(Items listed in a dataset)

· · · ·

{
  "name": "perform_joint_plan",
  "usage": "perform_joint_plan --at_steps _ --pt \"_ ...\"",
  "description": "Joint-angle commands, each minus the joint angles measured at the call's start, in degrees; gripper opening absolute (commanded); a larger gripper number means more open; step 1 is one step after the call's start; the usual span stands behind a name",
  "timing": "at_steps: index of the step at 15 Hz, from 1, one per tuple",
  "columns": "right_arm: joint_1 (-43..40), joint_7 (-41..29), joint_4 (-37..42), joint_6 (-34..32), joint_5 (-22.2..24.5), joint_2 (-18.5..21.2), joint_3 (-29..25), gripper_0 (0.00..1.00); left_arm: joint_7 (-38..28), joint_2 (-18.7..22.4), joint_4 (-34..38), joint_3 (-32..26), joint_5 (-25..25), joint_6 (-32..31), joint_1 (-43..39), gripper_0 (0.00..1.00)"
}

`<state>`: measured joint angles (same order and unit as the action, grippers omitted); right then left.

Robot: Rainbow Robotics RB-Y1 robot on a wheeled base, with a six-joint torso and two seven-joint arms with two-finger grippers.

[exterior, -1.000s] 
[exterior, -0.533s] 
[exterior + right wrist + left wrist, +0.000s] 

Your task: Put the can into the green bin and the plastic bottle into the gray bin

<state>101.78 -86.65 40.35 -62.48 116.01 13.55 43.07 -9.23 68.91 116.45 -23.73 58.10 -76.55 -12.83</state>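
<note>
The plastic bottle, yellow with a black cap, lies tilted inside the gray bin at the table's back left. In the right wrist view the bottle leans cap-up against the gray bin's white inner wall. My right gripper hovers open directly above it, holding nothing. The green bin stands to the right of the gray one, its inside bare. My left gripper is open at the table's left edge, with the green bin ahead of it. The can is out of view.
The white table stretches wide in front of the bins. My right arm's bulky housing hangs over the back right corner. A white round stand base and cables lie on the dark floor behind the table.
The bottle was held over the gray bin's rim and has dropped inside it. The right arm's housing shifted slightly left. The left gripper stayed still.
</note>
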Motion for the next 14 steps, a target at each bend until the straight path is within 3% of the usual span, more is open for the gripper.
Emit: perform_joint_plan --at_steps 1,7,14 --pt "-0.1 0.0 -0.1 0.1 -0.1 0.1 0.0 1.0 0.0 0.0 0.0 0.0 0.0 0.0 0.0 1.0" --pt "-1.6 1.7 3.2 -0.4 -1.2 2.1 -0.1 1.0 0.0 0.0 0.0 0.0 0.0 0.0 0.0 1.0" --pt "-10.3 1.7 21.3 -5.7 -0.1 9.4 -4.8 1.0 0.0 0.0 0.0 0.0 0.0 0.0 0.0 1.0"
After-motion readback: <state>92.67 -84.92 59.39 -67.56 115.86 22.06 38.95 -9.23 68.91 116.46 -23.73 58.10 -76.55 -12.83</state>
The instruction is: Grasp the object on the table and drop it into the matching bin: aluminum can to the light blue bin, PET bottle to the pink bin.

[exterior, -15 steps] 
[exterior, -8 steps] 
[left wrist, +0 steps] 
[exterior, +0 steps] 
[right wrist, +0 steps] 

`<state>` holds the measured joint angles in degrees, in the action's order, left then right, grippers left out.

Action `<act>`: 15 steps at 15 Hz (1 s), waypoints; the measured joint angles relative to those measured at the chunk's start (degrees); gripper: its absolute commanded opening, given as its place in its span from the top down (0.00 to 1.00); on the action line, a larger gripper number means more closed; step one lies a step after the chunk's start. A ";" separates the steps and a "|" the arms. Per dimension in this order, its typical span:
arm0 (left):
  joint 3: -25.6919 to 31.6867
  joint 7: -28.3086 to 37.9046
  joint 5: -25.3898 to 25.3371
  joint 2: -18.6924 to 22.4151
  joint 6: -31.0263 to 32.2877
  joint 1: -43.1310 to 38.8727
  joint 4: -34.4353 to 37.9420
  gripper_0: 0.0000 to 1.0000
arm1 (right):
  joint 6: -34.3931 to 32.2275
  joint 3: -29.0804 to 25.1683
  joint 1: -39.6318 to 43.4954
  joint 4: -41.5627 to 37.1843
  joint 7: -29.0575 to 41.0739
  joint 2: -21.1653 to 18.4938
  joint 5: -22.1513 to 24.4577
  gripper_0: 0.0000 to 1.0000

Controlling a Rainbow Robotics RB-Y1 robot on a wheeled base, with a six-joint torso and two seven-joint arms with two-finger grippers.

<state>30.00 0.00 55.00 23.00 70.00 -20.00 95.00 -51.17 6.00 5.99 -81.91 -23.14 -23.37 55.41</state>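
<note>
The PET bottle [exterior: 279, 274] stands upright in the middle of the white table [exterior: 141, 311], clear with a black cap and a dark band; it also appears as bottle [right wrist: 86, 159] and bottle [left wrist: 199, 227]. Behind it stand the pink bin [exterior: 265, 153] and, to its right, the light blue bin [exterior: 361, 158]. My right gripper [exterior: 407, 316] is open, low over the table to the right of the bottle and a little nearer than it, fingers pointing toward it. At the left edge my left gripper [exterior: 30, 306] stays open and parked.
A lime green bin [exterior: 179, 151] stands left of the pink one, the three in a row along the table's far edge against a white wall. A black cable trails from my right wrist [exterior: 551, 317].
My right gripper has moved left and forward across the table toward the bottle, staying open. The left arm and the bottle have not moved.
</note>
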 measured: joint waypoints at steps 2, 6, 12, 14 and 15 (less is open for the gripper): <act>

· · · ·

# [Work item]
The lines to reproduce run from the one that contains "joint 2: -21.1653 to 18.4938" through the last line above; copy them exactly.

# [Response]
  joint 2: -21.1653 to 18.4938
  joint 5: -22.1513 to 24.4577
  gripper_0: 0.0000 to 1.0000

Controlling a Rainbow Robotics RB-Y1 robot on a wheeled base, with a six-joint torso and two seven-joint arms with two-finger grippers.

<state>30.00 0.00 55.00 23.00 70.00 -20.00 95.00 -51.17 6.00 5.99 -81.91 -23.14 -23.37 55.41</state>
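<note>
The PET bottle [exterior: 279, 274] stands upright in the middle of the white table [exterior: 141, 311], clear with a black cap and a dark band; it also appears as bottle [right wrist: 86, 159] and bottle [left wrist: 199, 227]. Behind it stand the pink bin [exterior: 265, 153] and, to its right, the light blue bin [exterior: 361, 158]. My right gripper [exterior: 407, 316] is open, low over the table to the right of the bottle and a little nearer than it, fingers pointing toward it. At the left edge my left gripper [exterior: 30, 306] stays open and parked.
A lime green bin [exterior: 179, 151] stands left of the pink one, the three in a row along the table's far edge against a white wall. A black cable trails from my right wrist [exterior: 551, 317].
My right gripper has moved left and forward across the table toward the bottle, staying open. The left arm and the bottle have not moved.
</note>
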 measured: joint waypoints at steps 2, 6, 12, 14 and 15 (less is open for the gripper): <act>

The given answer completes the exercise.